I'm sad to learn this morning that Anthony Bourdain has died. I've read at least one of his books, I've watched his TV shows, and I've always admired his energy, his curiosity, his love of good food, his cooking, his humor, and his willingness to share private details of his complex life. I've identified with his love of France and French foodways. I can see myself immersed his his videos and books this summer and fall.
Bourdain's suicide reminds me mightily of the death of a good friend of mine back in the late 1970s. We were graduate students together at the University of Illinois in Urbana, and he was a brilliant young man. Part of me always felt I wasn't nearly as smart or interesting as he was, and I wondered why he made the effort to become a friend to me. For reasons I know about but don't really understand, Jim committted suicide in a hotel room in Paris on Bastille Day, July 14, 1979. My friend Bob and I were ushers at his funeral in Urbana. Jim's sister came for the funeral and gave me some of his most cherished French books, which I brought to, or back to, France.
It's Saturday. The "excision" of my small basal-cell carcinoma went well. I felt no pain at all. It took Madame Chaubert-Rollinot, dermatologist in Saint-Georges-sur-Cher near Montrichard, just 20 minutes to remove the damaged tissue from my chest. We had a nice chat in French during the procedure. I'll be nervous, of course, until I get the biopsy results. Who knows how long the carcinoma had been there? It was just a tiny pimple-looking thing. Even so, Dr. Chaubert told me that closing the wound took four points de suture (stitches).

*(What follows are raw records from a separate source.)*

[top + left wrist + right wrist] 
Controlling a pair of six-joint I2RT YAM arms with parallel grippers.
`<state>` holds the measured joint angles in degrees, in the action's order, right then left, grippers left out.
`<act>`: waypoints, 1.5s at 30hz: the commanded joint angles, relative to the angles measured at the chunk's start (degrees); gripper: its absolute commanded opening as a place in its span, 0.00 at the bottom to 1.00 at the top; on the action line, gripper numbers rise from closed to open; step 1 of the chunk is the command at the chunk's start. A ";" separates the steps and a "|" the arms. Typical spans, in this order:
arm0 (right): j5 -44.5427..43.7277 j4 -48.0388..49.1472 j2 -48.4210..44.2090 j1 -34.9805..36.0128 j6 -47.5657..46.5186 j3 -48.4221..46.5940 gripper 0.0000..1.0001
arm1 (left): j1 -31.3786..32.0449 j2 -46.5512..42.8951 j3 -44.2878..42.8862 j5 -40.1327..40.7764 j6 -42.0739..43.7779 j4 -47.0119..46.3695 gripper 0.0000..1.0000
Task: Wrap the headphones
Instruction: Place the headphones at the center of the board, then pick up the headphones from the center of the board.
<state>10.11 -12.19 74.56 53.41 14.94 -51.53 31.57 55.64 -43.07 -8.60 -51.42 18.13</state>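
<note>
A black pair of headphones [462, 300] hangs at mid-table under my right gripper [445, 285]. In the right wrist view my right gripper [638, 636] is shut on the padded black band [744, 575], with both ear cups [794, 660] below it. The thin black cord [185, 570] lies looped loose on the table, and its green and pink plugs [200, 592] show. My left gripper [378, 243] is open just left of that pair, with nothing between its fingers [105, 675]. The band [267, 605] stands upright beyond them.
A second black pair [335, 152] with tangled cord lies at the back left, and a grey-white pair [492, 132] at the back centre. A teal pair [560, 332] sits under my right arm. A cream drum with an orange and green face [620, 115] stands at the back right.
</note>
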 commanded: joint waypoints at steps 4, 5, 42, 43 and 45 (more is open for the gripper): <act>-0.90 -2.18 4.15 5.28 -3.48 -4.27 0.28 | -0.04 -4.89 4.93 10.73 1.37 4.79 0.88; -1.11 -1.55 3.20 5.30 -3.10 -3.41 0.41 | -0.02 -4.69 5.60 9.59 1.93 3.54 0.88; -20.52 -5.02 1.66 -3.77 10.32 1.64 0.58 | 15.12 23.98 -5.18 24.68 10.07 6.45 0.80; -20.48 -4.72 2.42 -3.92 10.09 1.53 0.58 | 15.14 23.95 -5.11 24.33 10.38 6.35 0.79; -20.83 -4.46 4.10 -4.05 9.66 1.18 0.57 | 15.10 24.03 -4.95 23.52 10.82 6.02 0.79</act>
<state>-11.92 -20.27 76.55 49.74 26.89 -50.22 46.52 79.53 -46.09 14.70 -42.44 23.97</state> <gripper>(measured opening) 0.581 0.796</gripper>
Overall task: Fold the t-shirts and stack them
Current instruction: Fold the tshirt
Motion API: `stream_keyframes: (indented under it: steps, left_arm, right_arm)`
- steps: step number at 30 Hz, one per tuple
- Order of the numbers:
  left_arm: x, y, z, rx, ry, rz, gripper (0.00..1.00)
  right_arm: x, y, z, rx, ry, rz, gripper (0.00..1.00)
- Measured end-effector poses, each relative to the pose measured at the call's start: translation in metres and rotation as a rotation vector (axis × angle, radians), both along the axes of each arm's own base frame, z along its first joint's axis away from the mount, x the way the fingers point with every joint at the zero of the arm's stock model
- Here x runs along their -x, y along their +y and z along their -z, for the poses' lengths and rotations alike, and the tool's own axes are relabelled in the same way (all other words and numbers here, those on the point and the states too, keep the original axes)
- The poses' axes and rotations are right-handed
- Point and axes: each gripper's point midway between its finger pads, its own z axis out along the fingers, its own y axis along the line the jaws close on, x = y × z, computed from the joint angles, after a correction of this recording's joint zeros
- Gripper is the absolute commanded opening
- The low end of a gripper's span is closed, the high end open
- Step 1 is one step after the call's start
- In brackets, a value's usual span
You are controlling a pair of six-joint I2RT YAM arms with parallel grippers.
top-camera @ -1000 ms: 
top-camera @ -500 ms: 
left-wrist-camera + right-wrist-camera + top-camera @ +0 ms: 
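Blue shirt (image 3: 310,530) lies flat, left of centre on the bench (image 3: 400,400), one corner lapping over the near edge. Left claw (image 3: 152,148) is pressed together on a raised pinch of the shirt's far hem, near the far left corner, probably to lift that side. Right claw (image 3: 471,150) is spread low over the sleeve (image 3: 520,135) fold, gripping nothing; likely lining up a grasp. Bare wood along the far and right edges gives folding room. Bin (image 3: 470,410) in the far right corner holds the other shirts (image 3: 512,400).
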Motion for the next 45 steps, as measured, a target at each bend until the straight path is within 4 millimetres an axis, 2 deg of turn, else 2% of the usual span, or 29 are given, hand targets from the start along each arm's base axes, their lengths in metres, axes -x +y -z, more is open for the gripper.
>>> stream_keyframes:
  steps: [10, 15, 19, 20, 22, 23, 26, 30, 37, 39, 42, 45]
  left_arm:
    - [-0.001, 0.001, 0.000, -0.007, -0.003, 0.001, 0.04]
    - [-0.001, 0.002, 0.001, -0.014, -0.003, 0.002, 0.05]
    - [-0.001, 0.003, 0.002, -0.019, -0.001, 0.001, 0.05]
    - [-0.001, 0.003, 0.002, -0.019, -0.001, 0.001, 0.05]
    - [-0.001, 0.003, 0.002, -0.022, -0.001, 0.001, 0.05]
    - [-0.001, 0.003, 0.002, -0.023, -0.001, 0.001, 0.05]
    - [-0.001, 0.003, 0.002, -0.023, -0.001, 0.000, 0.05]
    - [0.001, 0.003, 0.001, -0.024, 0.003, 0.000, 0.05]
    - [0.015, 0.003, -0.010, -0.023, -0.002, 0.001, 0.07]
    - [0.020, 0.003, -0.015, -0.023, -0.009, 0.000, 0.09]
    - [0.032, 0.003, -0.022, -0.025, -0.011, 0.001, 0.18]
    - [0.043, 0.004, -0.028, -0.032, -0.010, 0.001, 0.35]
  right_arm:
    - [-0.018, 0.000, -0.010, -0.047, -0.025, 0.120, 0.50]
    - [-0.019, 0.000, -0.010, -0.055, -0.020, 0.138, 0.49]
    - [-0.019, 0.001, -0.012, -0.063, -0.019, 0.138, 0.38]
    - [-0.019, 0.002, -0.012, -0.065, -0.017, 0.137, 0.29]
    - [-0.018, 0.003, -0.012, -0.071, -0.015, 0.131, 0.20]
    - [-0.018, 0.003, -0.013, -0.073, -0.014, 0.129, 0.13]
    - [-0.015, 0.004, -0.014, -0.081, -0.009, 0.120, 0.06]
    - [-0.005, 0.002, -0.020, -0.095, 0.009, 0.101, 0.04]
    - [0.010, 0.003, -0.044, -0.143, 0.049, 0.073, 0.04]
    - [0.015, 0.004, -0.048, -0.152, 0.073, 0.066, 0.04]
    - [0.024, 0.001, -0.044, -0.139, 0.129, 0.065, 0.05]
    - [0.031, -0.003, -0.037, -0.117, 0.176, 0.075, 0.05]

The upshot is that I feel good this morning. I slept well and I don't feel any physical discomfort. I try not to think too much about all the friends and family members who have died over the past three or four years.
My mother. Her sister. My father's older sister.
One of my best long-time friends (since 1973). Two of my mother's good friends in N.C. A woman I worked with and enjoyed working with in California for 25 years. A close friend of our friend Sue, who is visiting us in Saint-Aignan right now, and who was a friend to me and Walt too.
Two of my older cousins on my mother's side of the family. Two of our neighbors here in our little hamlet.
One of France's most talented singers, France Gall, whose songs appealed to generations of French people and taught me so much French. Johnny Hallyday, the French rock and pop star. Writer and Académie Française member Jean d'Ormesson. I'm sure I've forgotten many. May they all rest in peace and live on in our memories.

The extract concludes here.